Joe Darmin, 19, who is white, stopped in Ferguson on Tuesday night while driving from California to his home in Dayton, Ohio, for Thanksgiving. "I'm here in the flesh. I want to see it with my own eyes," he said. "Cops are supposed to be out here for the people. They're obviously not. So I feel like we need to be out here to watch them."

On Tuesday, Ferguson resident Allyshia Frazier, 21, said she thought some of the violence might have been necessary to bring attention to what she sees as the lack of justice for Brown. “If you don’t make no noise, nobody hears you,” she said. “We were peaceful, and they didn’t hear us. Now they do.”

Frazier, a certified nursing assistant, joined the protest after a 13-hour shift. She said that while she thought many of the businesses that were burned or looted would have insurance to help them rebuild, Brown's family will never recover their loss.

"I'm out here to support Mike Brown," she said. "I am out here to support my people, black people — but also white people who support Mike Brown."

She thinks the protests could continue for months, but another Ferguson resident, Tempestt Williams, 25, who is black, said the effort might mean little. "I don't think anything will come," she said. "I just see more the fighting with [police]. I just see more destruction."

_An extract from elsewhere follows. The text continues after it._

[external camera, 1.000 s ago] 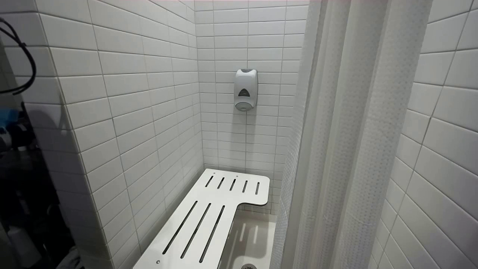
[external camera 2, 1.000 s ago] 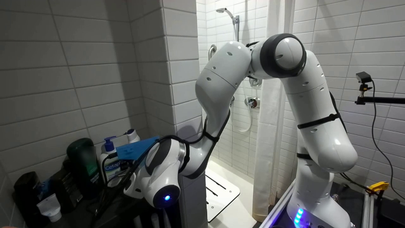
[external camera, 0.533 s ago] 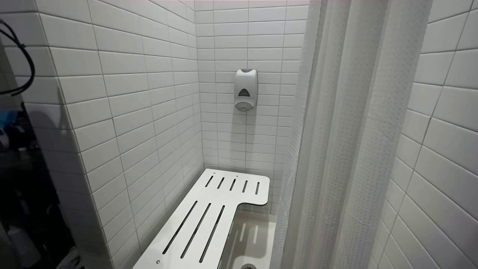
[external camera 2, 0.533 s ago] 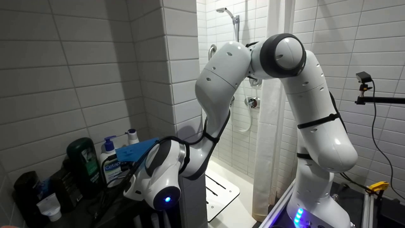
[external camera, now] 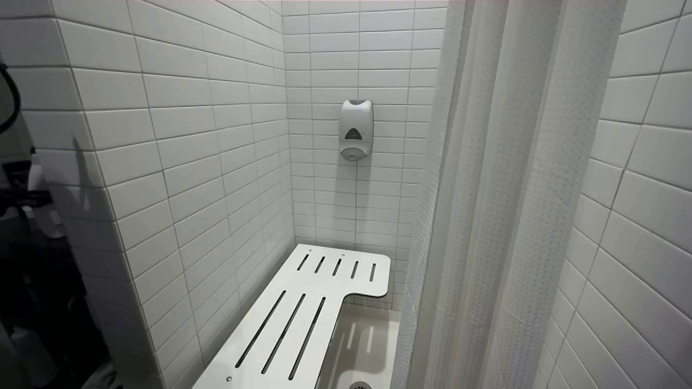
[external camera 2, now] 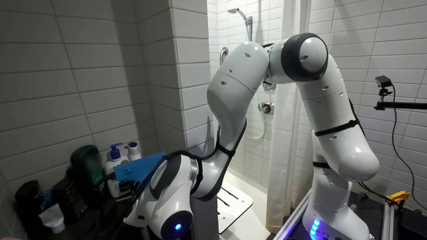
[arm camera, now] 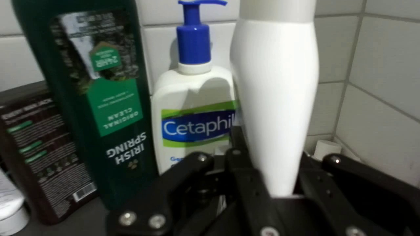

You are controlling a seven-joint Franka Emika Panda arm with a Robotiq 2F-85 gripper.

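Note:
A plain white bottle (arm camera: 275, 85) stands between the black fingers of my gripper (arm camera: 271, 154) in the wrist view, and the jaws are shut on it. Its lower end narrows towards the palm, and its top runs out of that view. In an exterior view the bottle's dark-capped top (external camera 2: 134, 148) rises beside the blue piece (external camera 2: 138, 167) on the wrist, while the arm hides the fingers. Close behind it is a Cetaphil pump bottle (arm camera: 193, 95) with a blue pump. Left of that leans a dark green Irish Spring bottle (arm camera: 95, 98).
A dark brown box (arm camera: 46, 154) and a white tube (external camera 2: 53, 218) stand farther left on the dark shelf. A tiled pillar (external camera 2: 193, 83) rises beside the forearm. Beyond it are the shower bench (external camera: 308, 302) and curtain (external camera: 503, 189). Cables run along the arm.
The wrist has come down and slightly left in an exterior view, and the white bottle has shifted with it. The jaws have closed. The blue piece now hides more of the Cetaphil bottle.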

Protests have been a daily routine since Brown was killed on Aug 9. In the weeks after his death, protests sometimes turned violent as businesses were looted and a QuikTrip convenience store was burned. Police, rolling in armored vehicles, used tear gas, flash-bang grenades and rubber bullets on demonstrators, bringing attention to the militarization of local law enforcement.

On Tuesday night Ashley Sullivan, 20, who is black, said she was demonstrating because she was distraught and angry over Brown's killing and the decision not to indict Wilson.

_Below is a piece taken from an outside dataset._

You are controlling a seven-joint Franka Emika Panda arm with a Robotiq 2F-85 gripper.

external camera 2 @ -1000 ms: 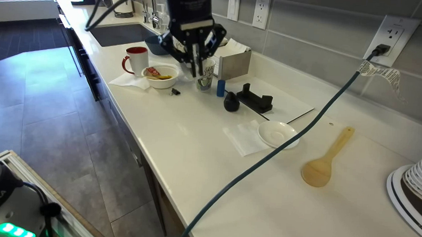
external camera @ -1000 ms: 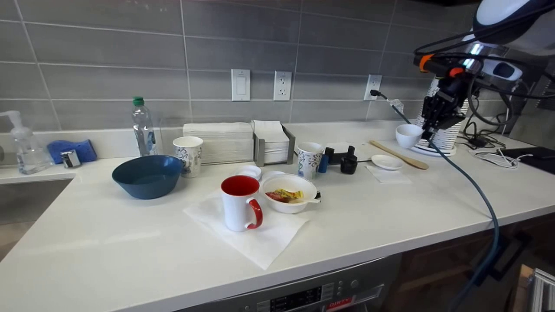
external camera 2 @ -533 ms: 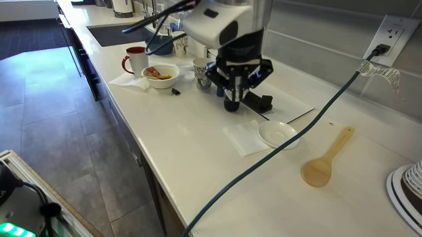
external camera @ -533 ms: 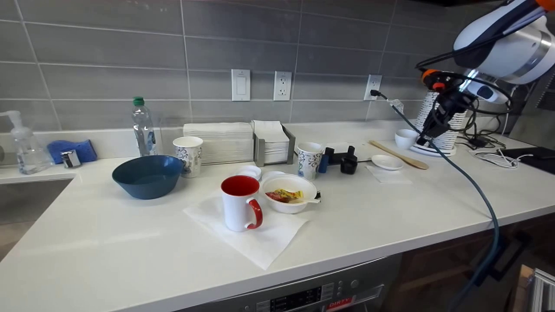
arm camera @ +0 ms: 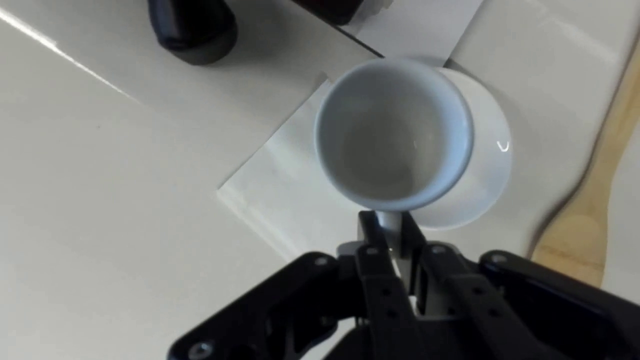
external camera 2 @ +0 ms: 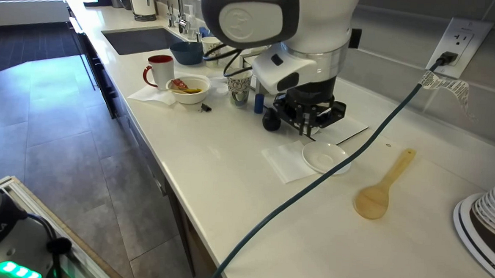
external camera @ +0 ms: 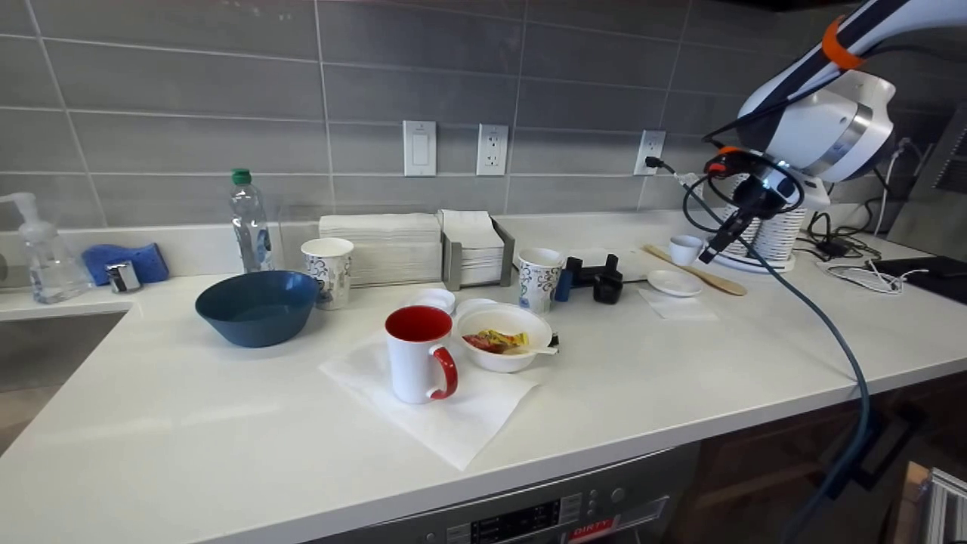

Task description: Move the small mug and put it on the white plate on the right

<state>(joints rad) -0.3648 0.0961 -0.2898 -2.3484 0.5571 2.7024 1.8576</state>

Coughing, with her eyes watering from tear gas, she said she went to Ferguson from Belleville, Illinois, which is about a 30 minute drive from Ferguson and part of the St. Louis metropolitan area, to join the protest. 

“It’s not necessarily about this boy getting shot," she said. "You got to worry about your brothers, fathers and boyfriends.”

Her friend Delisa Allen, 21, who is also black, chimed in, saying, “I’m not trying to make this a race issue, but when my country makes my race an issue, it becomes one.”